Understanding Apache Avro: Avro Introduction for Big Data and Data Streaming Architectures

May 8, 2017

                                                                           

Avro Introduction for Big Data and Data Streaming Architectures

Apache Avro™ is a data serialization system. Avro provides data structures, binary data format, container file format to store persistent data, and provides RPC capabilities. Avro does not require code generation to use and integrates well with JavaScript, Python, Ruby, C, C#, C++ and Java. Avro gets used in the Hadoop ecosystem as well as by Kafka.

Avro is similar to Thrift, Protocol Buffers, JSON, etc. Avro does not require code generation. Avro needs less encoding as part of the data since it stores names and types in the schema reducing duplication. Avro supports the evolution of schemas.

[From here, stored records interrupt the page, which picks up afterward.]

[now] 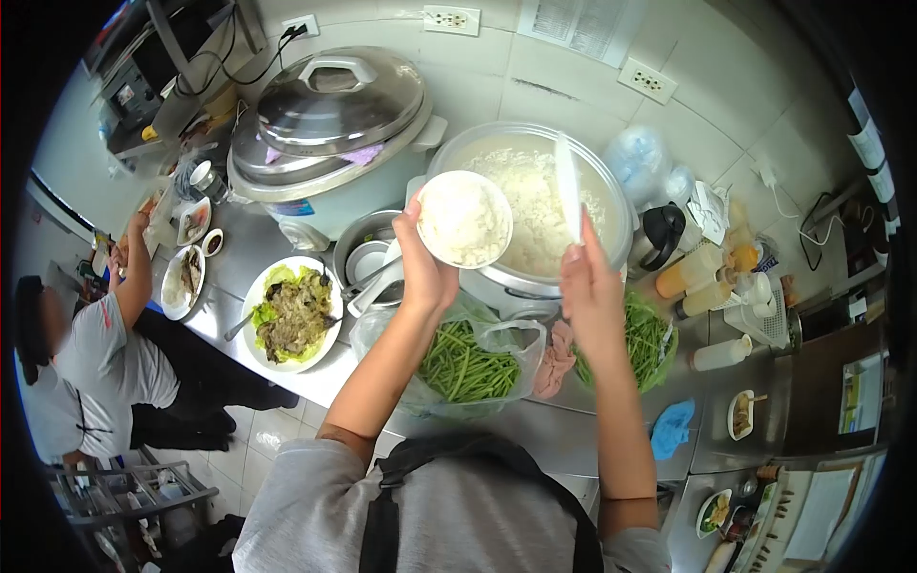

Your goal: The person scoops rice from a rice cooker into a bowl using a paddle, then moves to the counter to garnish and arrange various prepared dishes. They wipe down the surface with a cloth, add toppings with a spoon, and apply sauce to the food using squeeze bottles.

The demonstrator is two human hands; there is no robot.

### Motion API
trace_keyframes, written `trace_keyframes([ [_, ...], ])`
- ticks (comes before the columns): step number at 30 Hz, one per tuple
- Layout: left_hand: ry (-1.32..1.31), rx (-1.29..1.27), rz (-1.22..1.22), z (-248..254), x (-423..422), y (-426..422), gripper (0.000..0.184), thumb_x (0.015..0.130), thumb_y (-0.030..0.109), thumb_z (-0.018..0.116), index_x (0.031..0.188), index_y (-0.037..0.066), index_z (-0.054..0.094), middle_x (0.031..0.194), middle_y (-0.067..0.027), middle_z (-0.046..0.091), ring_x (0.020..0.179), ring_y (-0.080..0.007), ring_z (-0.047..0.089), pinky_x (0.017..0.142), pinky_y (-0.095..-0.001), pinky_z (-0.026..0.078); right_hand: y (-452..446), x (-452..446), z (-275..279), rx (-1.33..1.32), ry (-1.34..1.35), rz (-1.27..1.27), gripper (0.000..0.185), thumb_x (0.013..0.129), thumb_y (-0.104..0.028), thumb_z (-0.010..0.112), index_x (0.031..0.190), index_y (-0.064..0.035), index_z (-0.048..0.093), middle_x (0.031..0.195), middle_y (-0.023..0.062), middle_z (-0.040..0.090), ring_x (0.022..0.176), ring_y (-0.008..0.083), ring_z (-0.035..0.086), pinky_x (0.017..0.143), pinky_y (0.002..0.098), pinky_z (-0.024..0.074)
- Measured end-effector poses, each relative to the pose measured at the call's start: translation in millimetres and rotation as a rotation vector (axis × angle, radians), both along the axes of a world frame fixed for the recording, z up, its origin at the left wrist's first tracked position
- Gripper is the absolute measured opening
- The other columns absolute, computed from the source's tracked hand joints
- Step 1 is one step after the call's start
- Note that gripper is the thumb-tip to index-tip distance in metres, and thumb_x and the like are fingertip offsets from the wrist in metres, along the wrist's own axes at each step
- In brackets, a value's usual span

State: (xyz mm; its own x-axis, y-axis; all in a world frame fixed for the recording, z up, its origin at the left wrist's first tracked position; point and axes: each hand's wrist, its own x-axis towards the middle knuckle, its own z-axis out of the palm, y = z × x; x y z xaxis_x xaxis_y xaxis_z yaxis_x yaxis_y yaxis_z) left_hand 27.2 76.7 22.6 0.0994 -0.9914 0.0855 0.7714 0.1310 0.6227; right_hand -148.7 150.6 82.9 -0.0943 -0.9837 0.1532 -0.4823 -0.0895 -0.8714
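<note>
Both bare forearms reach forward over the steel counter (234,253). A clear plastic bag (521,336) stuffed with slender green beans (468,361) sits between them, a crumpled pink cloth (554,361) just beside it. The left hand (428,269) is raised, its fingers curled round a round white bowl (509,234) of grainy rice (463,215), in front of the pot's near-left rim. The right hand (583,272), slightly blurred, has its fingers closed on a flat white paddle (567,181), blade pointing away. Beyond is the wide round pot (623,201), rice-filled; left of it, a cooker with a shiny lid (325,119).
</note>
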Motion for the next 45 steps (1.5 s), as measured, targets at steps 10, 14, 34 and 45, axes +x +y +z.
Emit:
trace_keyframes([
  [10,-0.127,0.003,-0.015,24,27,39,0.058,0.093,0.052,0.035,0.121,0.004,0.052,0.119,-0.0105,0.059,0.109,-0.0231,0.057,0.096,-0.0363,0.043,48,28,33,-0.153,0.342,0.273,0.041,0.095,-0.014,0.048,0.136,-0.0186,0.049,0.068,0.0100,0.058,0.057,0.0174,0.057,0.059,0.0319,0.0467],
  [14,-0.079,0.065,-0.064,25,44,47,0.059,0.094,0.052,0.035,0.121,0.003,0.053,0.117,-0.0122,0.060,0.108,-0.0237,0.058,0.096,-0.0361,0.043,66,39,75,0.079,0.265,0.285,0.040,0.093,-0.015,0.051,0.133,-0.0195,0.051,0.076,0.0184,0.062,0.062,0.0308,0.060,0.061,0.0374,0.0476],
  [34,0.238,0.093,-0.198,7,250,149,0.074,0.090,0.062,0.031,0.137,0.005,0.035,0.128,-0.0240,0.050,0.104,-0.0460,0.058,0.058,-0.0519,0.060,-138,228,-22,-0.148,1.334,0.502,0.035,0.083,-0.040,0.059,0.089,-0.0079,0.072,0.092,0.0129,0.070,0.085,0.0317,0.067,0.074,0.0412,0.0530],
  [45,0.592,-0.005,0.048,21,269,169,0.083,0.086,0.065,0.036,0.137,0.000,0.036,0.128,-0.0310,0.046,0.111,-0.0551,0.049,0.099,-0.0631,0.037,-346,272,7,-0.440,0.786,0.042,0.054,0.088,-0.036,0.055,0.135,-0.0117,0.044,0.124,0.0200,0.053,0.119,0.0397,0.046,0.095,0.0480,0.0437],
])
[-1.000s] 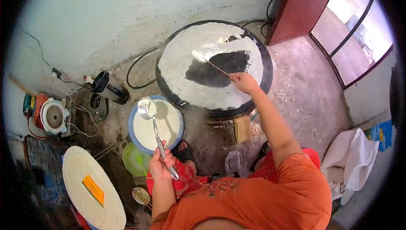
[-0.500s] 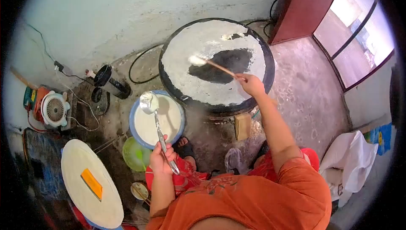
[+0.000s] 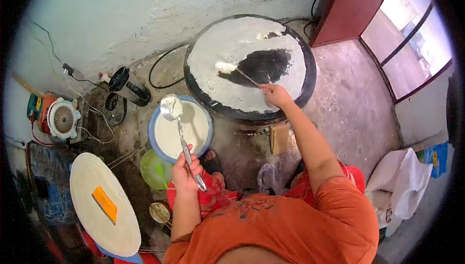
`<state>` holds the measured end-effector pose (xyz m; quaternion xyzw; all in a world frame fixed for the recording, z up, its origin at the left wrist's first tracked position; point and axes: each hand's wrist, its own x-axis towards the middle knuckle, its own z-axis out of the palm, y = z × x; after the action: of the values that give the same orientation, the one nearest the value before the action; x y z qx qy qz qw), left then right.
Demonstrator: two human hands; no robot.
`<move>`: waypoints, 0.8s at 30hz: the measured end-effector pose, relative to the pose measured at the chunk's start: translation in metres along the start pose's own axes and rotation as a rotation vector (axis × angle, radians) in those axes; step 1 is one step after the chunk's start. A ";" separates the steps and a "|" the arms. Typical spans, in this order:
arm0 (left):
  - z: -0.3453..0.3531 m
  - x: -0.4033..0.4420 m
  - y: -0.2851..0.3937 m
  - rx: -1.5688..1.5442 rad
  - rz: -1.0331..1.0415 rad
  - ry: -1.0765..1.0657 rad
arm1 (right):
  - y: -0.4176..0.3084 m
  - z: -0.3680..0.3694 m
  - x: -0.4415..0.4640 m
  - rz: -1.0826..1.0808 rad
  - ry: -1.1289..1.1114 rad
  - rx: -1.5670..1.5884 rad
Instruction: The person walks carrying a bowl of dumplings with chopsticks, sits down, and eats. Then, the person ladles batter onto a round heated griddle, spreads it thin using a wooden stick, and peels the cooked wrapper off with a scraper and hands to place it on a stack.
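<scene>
My left hand (image 3: 186,173) is wrapped round the handle of a metal ladle (image 3: 170,108), its batter-smeared bowl held above a blue-rimmed basin of white batter (image 3: 169,140). My right hand (image 3: 276,95) grips a thin wooden stick (image 3: 249,77). A lump of white batter (image 3: 225,67) clings to the stick's far end, at the left edge of a bare dark patch. Pale batter coats most of the big round black griddle (image 3: 242,101) around that patch, with another small dark gap near the far right rim.
Left of me lies a stack of round flatbreads (image 3: 92,215) with an orange scraper (image 3: 105,205) on top. A green bowl (image 3: 155,169) sits beside the basin. A brick-like block (image 3: 279,139) stands against the griddle's near side. A white sack (image 3: 395,186) is at right.
My right hand has moved a little left and toward the griddle's near side, and the stick's angle has steepened. My left hand still holds the ladle over the basin.
</scene>
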<state>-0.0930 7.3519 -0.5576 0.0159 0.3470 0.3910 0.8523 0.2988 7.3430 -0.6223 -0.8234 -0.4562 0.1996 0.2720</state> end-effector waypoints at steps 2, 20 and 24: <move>-0.001 0.000 0.001 -0.010 -0.021 -0.007 | -0.024 -0.023 -0.010 0.004 -0.065 -0.116; -0.009 -0.008 0.001 -0.090 -0.073 -0.004 | -0.043 0.028 -0.089 -0.171 0.223 -0.759; -0.016 -0.002 0.005 -0.086 -0.062 -0.008 | -0.047 0.013 -0.087 0.031 0.286 -0.398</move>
<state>-0.1068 7.3500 -0.5674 -0.0298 0.3267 0.3788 0.8654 0.2173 7.2920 -0.5959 -0.8876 -0.4306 -0.0084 0.1631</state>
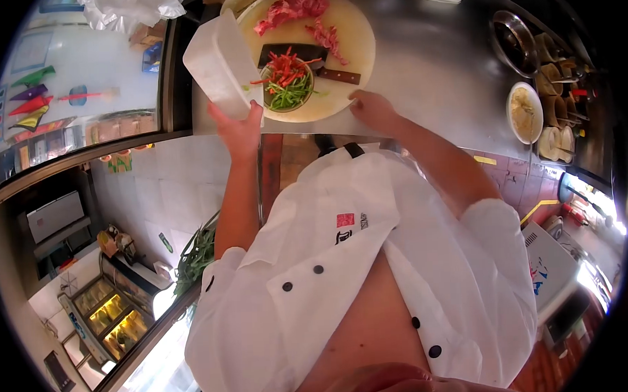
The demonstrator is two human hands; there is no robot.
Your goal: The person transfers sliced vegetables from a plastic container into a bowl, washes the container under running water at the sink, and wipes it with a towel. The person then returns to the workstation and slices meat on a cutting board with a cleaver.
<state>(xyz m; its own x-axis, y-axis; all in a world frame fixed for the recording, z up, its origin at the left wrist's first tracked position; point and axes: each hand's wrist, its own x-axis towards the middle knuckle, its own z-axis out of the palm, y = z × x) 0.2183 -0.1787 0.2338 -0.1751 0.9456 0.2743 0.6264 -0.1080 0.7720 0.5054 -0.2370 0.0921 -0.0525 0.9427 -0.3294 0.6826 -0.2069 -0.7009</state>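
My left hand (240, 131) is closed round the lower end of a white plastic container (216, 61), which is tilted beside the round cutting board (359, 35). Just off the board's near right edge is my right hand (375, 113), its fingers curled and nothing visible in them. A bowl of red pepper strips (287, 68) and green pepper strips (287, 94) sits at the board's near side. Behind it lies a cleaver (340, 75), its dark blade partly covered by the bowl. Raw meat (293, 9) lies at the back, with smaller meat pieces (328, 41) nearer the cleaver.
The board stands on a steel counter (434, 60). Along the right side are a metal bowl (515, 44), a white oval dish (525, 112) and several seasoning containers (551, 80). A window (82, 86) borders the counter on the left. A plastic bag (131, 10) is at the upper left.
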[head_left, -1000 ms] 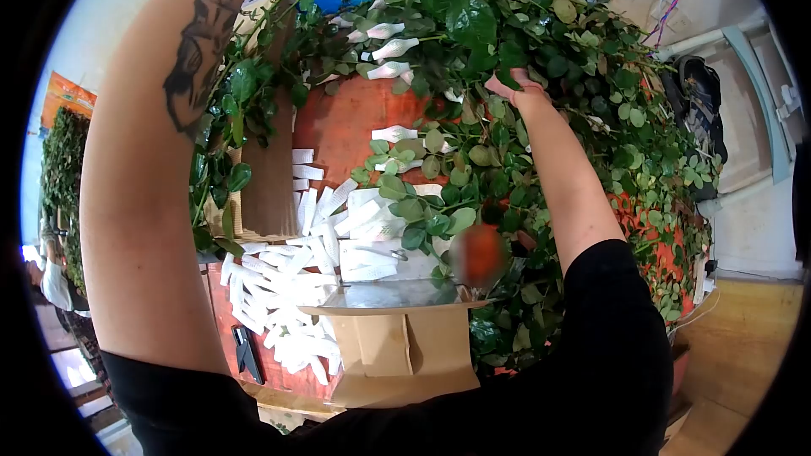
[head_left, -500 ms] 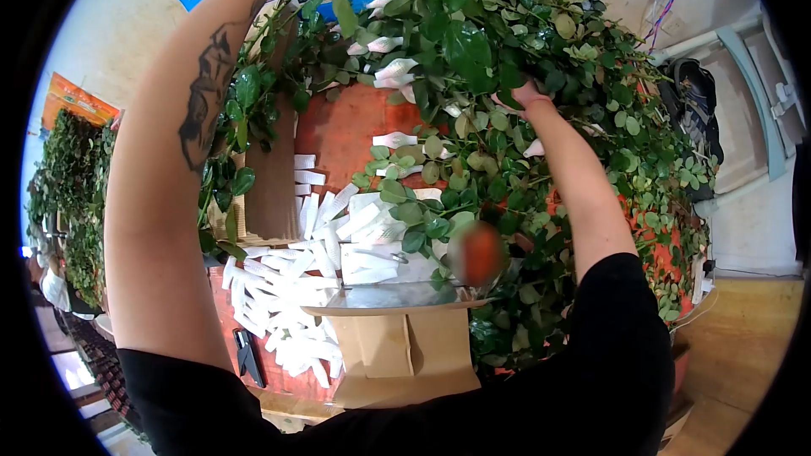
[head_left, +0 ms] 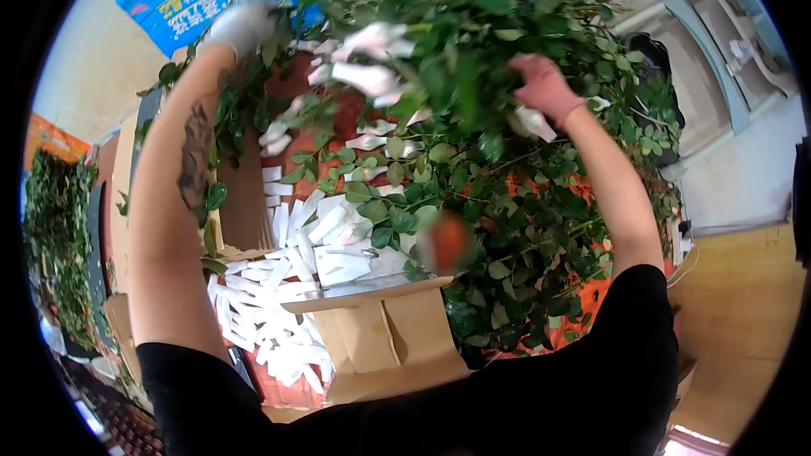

Why Avro for Kafka and Hadoop?

Avro supports direct mapping to JSON as well as a compact binary format. It is a very fast serialization format. Avro is widely used in the Hadoop ecosystem. Avro supports polyglot bindings to many programming languages and a code generation for static languages. For dynamically typed languages, code generation is not needed. Another key advantage of Avro is its support of evolutionary schemas which supports compatibility checks, and allows evolving your data over time.

Cloudurable provides Kafka training, Kafka consulting, Kafka support and helps setting up Kafka clusters in AWS.

Avro supports platforms like Kafka that has multiple Producers and Consumers which evolve over time. Avro schemas help keep your data clean and robust.

There was a trend towards schema-less as part of the NoSQL, but that pendulum has swung back a bit e.g., Cassandra has schemas REST/JSON was schema-less and IDL-less but not anymore with Swagger, API gateways, and RAML. Now the trend is more towards schemas that can evolve and Avro fits well in this space.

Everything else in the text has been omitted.